Sorry if you thought your question wasn't answered- I thought
it pretty much was; specifically acknowledgement of the
ambiguity of some of the fret/note symbols, the typos that
occur in printed material, etc.- to me, just no big whoop one
way or the other. I have those two books in one volume of
Neusidler's works, (fine music
indeed) and I just play them as I see them, adjusting for the
typos or ambiguous symbols as they occur. So yes, in the
Recercar Terzo "XI" is indeed the 12 fret but in the Pass'e
mezo the same symbol is now the 11th fret, and so it goes.
Nothing further to unravel once the right notes are found.

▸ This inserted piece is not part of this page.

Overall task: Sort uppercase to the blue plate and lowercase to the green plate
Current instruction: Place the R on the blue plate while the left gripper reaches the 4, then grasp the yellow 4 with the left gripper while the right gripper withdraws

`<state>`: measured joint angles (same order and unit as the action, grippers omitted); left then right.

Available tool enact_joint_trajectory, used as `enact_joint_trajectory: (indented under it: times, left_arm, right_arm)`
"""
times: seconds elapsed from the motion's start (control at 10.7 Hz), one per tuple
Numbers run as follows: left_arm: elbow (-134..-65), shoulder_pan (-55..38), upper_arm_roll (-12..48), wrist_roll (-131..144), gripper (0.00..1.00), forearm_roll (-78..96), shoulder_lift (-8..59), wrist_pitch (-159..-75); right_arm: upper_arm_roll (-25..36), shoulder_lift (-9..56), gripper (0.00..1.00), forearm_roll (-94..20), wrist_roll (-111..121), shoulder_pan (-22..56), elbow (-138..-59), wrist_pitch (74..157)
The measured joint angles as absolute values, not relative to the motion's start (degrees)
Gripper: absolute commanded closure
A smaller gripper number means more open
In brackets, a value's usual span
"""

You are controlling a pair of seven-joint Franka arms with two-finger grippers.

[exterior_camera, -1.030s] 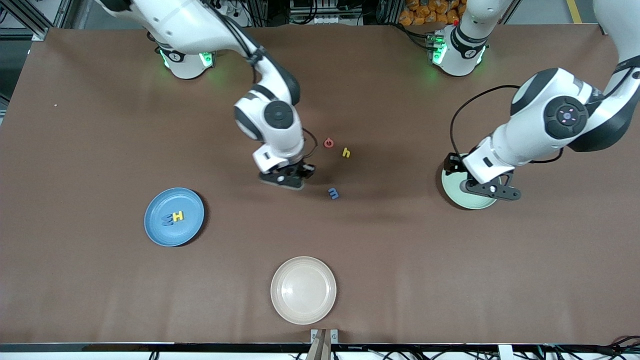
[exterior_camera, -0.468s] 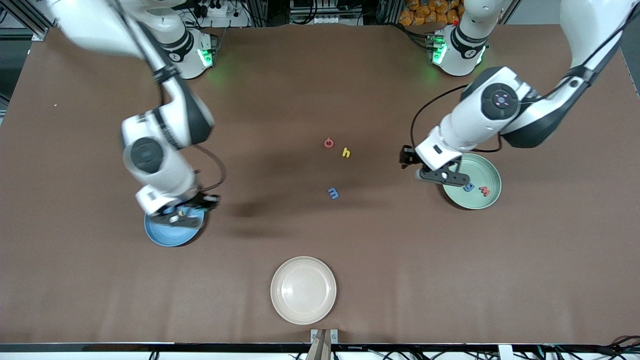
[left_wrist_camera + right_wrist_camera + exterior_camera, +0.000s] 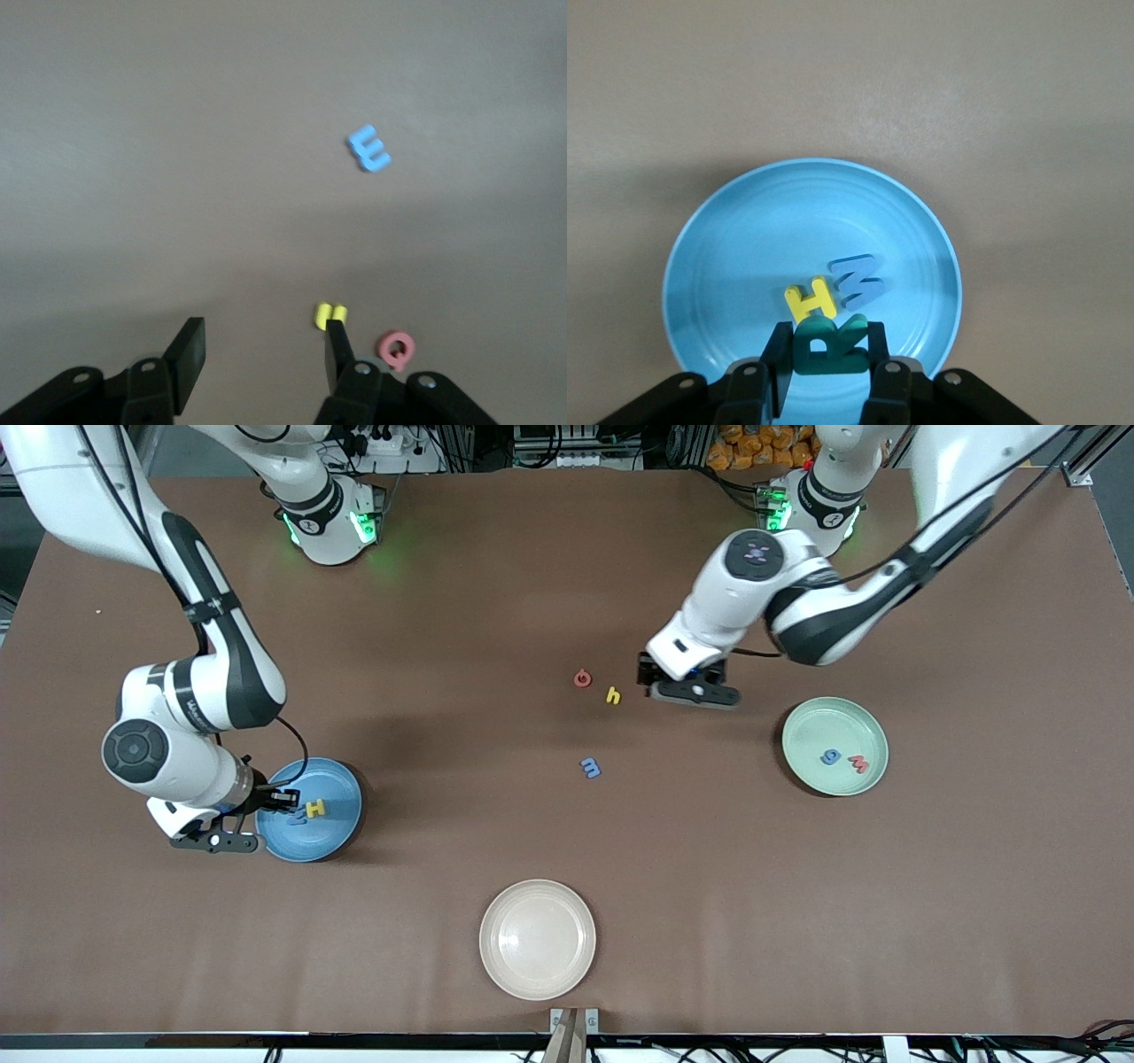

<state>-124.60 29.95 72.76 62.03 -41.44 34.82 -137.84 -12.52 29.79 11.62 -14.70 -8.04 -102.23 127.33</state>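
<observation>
Teal R (image 3: 824, 344) gripped in right hand (image 3: 824, 367) over blue plate (image 3: 726, 257)

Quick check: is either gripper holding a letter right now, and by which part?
The right gripper holds the green R by its two sides, over the blue plate. The left gripper is open and empty.

We read no printed text, only the foam letters themselves. On the blue plate (image 3: 735, 239) lie a yellow H (image 3: 808, 300) and blue M (image 3: 857, 281), with a teal R (image 3: 824, 341) beside them. On the green plate (image 3: 866, 722): blue g (image 3: 830, 756), red w (image 3: 858, 763). On the table: red G (image 3: 582, 678), yellow h (image 3: 613, 695), blue m (image 3: 590, 767).
</observation>
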Motion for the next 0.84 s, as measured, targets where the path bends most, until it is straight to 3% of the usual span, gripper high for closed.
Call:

I've actually found far worse typos in other parts of the
book- don't recall where off hand, if you run into them I'll
be happy to help out if possible. I think one cadence
somewhere was still a bit of a puzzle for me the last time I
read through it.
Dan
Perhaps it was overlooked in the surge of new threads, or maybe my
question was just an uninteresting one with an obvious solution, but
any response to the example I found below about the
mysterious Melchior
eleventh fret would be much appreciated. RY
I ran across another spot that confounds the question of the
eleventh
fret and its notation. In the Pass'e mezo Milanese there is a 'XI'
symbol on the second course. It sounds to me like it should
be played
on the eleventh fret in contrast to other places (e.g.
Recercar Terzo)
where 'XI' seems to mean
twelfth (i.e. octave) fret. Can anyone unravel this one?